What the task requires » Repeat, exactly as written, the lines of the records below from the first through the line with "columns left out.", but none past it.

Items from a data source
++++++++++++++++++++

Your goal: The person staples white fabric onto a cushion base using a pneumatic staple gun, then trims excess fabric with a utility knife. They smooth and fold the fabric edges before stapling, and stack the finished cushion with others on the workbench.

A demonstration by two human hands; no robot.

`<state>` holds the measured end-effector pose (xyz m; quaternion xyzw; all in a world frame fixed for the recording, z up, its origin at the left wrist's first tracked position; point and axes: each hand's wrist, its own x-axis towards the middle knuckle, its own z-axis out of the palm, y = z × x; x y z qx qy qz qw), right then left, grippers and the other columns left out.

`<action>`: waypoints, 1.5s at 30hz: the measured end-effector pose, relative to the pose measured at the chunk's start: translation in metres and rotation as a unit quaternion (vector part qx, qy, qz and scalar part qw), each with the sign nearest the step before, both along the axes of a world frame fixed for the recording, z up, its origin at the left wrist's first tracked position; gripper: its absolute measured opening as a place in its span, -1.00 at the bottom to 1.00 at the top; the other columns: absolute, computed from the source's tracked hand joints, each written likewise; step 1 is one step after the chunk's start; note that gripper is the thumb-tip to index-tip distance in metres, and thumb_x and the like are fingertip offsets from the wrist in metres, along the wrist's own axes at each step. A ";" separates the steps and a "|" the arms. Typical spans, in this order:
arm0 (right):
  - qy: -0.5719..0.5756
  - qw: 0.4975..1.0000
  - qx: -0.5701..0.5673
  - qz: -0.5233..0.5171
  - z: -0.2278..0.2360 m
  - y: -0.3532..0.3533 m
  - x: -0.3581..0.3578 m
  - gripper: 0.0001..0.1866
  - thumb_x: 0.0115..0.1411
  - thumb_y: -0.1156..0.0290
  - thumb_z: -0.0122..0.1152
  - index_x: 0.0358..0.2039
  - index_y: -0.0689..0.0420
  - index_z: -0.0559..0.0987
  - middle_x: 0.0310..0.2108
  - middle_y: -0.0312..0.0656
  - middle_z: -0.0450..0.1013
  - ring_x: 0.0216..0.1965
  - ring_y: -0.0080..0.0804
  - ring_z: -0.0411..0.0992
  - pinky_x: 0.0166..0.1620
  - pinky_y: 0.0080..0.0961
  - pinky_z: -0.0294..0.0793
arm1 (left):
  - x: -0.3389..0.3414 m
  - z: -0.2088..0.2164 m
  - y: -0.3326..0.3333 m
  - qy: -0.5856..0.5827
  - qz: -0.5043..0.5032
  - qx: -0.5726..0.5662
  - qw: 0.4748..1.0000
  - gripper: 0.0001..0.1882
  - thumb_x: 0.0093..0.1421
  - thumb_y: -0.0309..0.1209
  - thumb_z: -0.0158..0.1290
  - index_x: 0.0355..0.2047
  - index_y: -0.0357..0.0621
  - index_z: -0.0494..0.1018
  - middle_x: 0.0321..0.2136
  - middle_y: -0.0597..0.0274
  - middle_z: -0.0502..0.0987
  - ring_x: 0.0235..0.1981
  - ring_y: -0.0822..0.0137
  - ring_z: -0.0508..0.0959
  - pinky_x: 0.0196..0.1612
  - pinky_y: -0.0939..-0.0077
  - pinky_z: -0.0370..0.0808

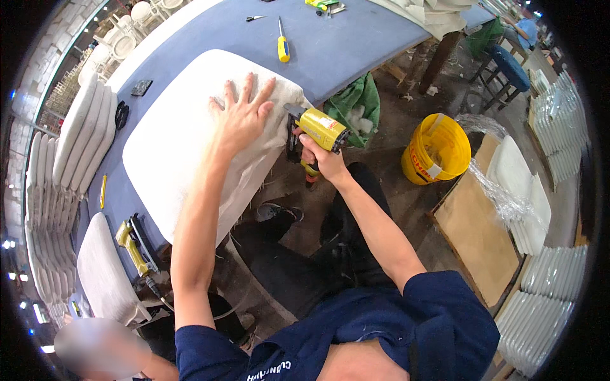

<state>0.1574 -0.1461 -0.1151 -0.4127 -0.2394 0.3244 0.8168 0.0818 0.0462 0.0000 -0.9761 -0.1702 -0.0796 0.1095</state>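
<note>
A large white fabric-covered seat cushion [171, 146] lies on the blue-topped table in front of me, its loose cloth edge hanging toward my lap. My left hand [243, 120] rests flat on top of it, fingers spread. My right hand [325, 159] is wrapped around the handle of a yellow and black staple gun [321, 129]. The gun's nose is at the cushion's right edge, near the fingers of my left hand; whether it touches the cloth I cannot tell.
A yellow screwdriver [283, 47] lies on the blue table [343, 38]. Left of the cushion are a second staple gun [135, 247] with a hose and stacked white cushions [82, 140]. A yellow bucket [438, 149] and a green sack [365, 108] stand right. Another person sits lower left.
</note>
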 end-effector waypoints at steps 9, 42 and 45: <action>-0.277 0.949 -0.024 -0.149 -0.027 -0.005 0.002 -0.71 0.28 0.44 0.44 -0.03 0.24 0.66 -0.24 -0.24 0.68 -0.26 -0.50 0.64 -0.11 -0.50 0.62 | -0.007 -0.008 -0.020 -0.011 -0.030 0.052 0.998 -0.40 0.55 -0.03 -0.16 0.55 0.65 0.05 0.58 0.06 -0.01 0.52 -0.38 0.03 0.33 -0.73 0.07; -0.219 0.964 -0.056 -0.141 -0.010 -0.003 -0.001 -0.63 0.10 0.36 0.49 -0.13 0.32 0.70 -0.28 0.00 0.71 -0.26 -0.24 0.71 -0.13 -0.37 0.64 | -0.030 0.005 -0.052 -0.025 -0.096 0.031 0.995 0.05 0.17 -0.23 0.34 0.58 0.19 0.02 0.55 -0.06 0.04 0.53 -0.26 0.06 0.42 -0.47 0.09; -0.166 0.976 -0.058 -0.132 -0.015 -0.006 0.011 -0.72 0.16 0.37 0.45 -0.22 0.33 0.71 -0.30 -0.03 0.71 -0.27 -0.29 0.71 -0.18 -0.36 0.62 | -0.058 -0.022 -0.082 -0.107 -0.046 0.052 0.992 -0.08 0.11 -0.31 0.39 0.46 0.13 0.24 0.50 -0.01 0.18 0.52 -0.14 0.13 0.47 -0.29 0.10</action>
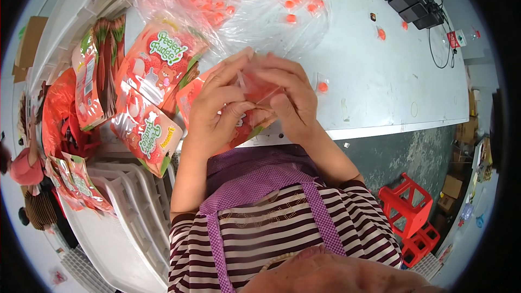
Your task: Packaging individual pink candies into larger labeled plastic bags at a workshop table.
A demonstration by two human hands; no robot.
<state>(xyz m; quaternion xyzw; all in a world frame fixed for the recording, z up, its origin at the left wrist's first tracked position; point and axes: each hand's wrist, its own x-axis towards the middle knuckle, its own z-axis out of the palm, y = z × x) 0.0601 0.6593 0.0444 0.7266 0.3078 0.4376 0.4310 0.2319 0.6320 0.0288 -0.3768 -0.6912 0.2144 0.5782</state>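
Observation:
At the table's near edge, both my hands are at the mouth of a red candy pouch (251, 129) with green trim. My left hand (217, 109) is closed with thumb and fingers on the pouch's edge. My right hand (296, 93) curls over from the other side, its thumb against the same edge. Between the hands is a blurred bunch of clear-wrapped reddish candies (255, 78); how many there are cannot be made out. Just right of my right hand lies a single wrapped orange-red candy (323, 87).
A large clear plastic bag (260, 27) of wrapped candies lies ahead. Flat red pouches (157, 65) and a standing stack of pouches (97, 70) are at left, above white trays (125, 206). Black power adapters (407, 2) sit far right; red stools (407, 206) stand below.

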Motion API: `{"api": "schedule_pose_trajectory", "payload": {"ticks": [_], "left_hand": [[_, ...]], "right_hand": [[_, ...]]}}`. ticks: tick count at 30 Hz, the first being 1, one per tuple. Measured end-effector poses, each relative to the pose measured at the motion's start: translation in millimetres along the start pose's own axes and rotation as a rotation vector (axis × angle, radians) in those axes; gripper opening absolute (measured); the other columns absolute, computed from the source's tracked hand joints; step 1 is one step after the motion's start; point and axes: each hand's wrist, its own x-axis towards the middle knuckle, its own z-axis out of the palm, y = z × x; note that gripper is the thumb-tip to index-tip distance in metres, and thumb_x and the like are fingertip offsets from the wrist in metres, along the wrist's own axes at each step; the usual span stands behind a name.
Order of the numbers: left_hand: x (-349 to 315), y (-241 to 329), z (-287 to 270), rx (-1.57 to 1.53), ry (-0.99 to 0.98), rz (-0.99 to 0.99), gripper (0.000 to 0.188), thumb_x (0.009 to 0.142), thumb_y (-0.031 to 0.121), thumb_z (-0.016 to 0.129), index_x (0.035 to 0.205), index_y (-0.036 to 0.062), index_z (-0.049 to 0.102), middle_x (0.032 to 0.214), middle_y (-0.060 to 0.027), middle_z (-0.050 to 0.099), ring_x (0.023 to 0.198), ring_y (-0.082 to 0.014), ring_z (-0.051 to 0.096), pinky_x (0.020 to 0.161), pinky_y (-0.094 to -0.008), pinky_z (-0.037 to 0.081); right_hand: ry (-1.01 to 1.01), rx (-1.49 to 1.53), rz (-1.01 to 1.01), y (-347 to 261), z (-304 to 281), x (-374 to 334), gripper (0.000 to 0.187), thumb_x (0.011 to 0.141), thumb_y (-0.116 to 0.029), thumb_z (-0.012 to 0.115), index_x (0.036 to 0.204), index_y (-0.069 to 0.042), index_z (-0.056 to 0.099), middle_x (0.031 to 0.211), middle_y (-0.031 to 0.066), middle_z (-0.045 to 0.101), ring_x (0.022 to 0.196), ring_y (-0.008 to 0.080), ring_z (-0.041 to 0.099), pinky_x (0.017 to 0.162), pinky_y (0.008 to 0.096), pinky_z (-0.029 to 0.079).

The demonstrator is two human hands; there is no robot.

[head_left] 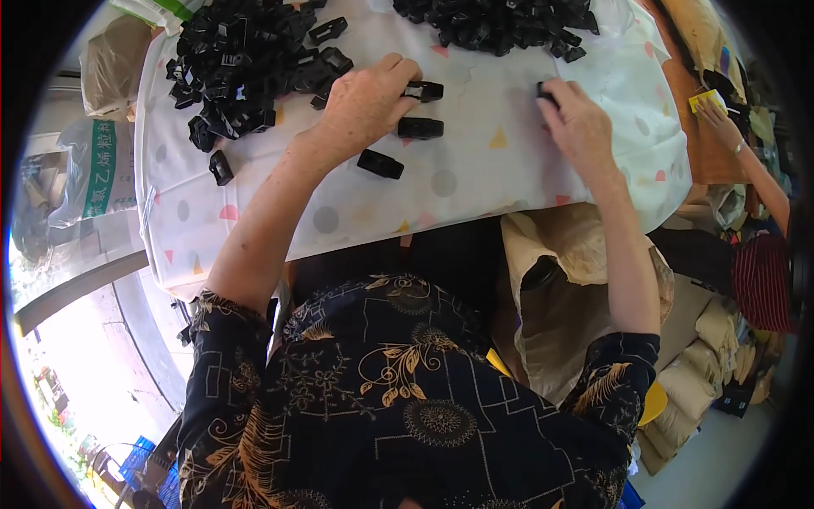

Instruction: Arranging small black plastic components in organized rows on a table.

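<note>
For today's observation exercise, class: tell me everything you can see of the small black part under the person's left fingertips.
The black part is a small, blocky rectangular piece, plastic by its dull sheen, with a paler patch at one end. It lies flat on the white cloth with coloured shapes, its long side running left to right. The left hand rests its fingertips on its left end. Two similar black pieces lie apart just below it. Finer detail is too small to tell.
</note>
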Motion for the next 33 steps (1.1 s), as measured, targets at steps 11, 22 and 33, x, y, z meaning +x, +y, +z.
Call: {"api": "schedule_pose_trajectory", "payload": {"ticks": [11, 22, 33], "left_hand": [[-9.0, -2.5, 2.3, -0.132, 0.021, -0.046, 0.028, 0.083, 0.021, 0.069, 0.108, 0.0091, 0.061, 0.103, -0.0084, 0.059, 0.095, -0.0310, 0.064, 0.083, -0.0432, 0.051], [-7.9, 7.9, 6.7, -0.217, 0.020, -0.102, 0.028, 0.081, 0.021, 0.071, 0.106, 0.0102, 0.064, 0.102, -0.0074, 0.059, 0.095, -0.0306, 0.065, 0.081, -0.0426, 0.052], [-6.7, 12.3, 5.3, -0.299, 0.053, -0.059, 0.028, 0.078, 0.017, 0.072, 0.103, 0.0076, 0.063, 0.100, -0.0093, 0.060, 0.091, -0.0322, 0.065, 0.078, -0.0419, 0.053]], "right_hand": [[-0.230, -0.085, -0.319, -20.2, -10.0, 14.0, 0.036, 0.085, -0.001, 0.064, 0.120, -0.007, 0.061, 0.109, 0.0118, 0.062, 0.094, 0.0318, 0.062, 0.079, 0.0379, 0.052], [0.036, 0.255, -0.438, -90.1, 20.5, 39.9, 0.030, 0.077, 0.000, 0.075, 0.105, -0.003, 0.066, 0.093, 0.0095, 0.064, 0.080, 0.0258, 0.062, 0.070, 0.0338, 0.053], [0.089, 0.086, -0.603, -80.9, 35.7, 36.5, 0.033, 0.068, -0.001, 0.077, 0.100, -0.003, 0.069, 0.098, 0.0082, 0.065, 0.087, 0.0263, 0.063, 0.074, 0.0348, 0.051]]}}
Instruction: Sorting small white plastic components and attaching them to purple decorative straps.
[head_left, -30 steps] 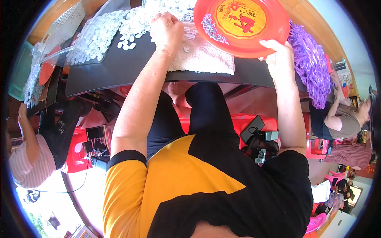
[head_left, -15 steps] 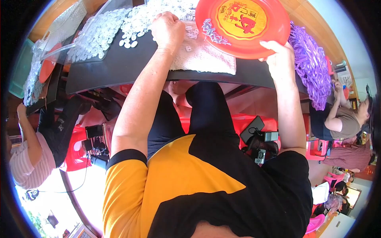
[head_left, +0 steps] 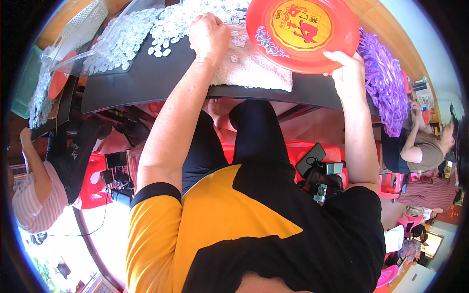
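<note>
My right hand [head_left: 348, 72] grips the near rim of a round red plate [head_left: 303, 31] with a yellow centre, tilted above the dark table [head_left: 146, 80]. A few small purple pieces [head_left: 266, 41] lie on the plate's left side. My left hand [head_left: 210, 34] is closed into a fist, resting on a white cloth [head_left: 254, 71] among small white plastic pieces [head_left: 166, 24]; whether it holds any is hidden.
A big heap of purple pieces [head_left: 383, 78] lies at the right of the table. A clear sheet [head_left: 117, 44] with more white pieces lies on the left. One person [head_left: 34, 195] sits at my left, another [head_left: 422, 146] at my right. Red stools [head_left: 312, 151] stand below.
The red plate has shifted slightly to the right with my right hand. My left hand stays on the cloth.
</note>
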A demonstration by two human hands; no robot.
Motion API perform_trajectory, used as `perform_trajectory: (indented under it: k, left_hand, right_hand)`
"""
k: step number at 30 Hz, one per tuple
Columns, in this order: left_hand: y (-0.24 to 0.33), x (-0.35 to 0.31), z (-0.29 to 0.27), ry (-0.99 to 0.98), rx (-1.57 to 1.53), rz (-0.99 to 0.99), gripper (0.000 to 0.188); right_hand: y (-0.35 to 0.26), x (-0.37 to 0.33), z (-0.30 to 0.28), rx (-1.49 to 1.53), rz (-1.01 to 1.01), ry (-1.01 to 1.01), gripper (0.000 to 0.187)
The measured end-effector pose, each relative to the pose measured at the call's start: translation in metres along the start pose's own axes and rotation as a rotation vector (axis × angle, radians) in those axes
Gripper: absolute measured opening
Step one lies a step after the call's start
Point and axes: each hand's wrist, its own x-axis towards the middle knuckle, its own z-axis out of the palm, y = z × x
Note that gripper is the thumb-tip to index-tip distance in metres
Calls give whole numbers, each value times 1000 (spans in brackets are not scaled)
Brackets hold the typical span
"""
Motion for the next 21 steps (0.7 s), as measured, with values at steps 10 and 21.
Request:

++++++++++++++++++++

Response for this exercise »
Your goal: The person staples white fabric onto a cushion base using a pneumatic staple gun, then trims excess fabric with a utility knife. They smooth and fold the fabric edges before stapling, and stack the finished cushion with others on the workbench.

A demonstration by two human hands; no robot.

`<state>` holds the measured end-effector pose (xyz m; quaternion xyzw; all in a world frame fixed for the recording, z up, its origin at the left wrist's first tracked position; point and axes: each hand's wrist, its own x-axis towards the middle knuckle, its own z-axis out of the palm, y = z × x; x y z qx qy qz qw), right then left, grippers and the other columns left out.

This exercise has now been fully answered.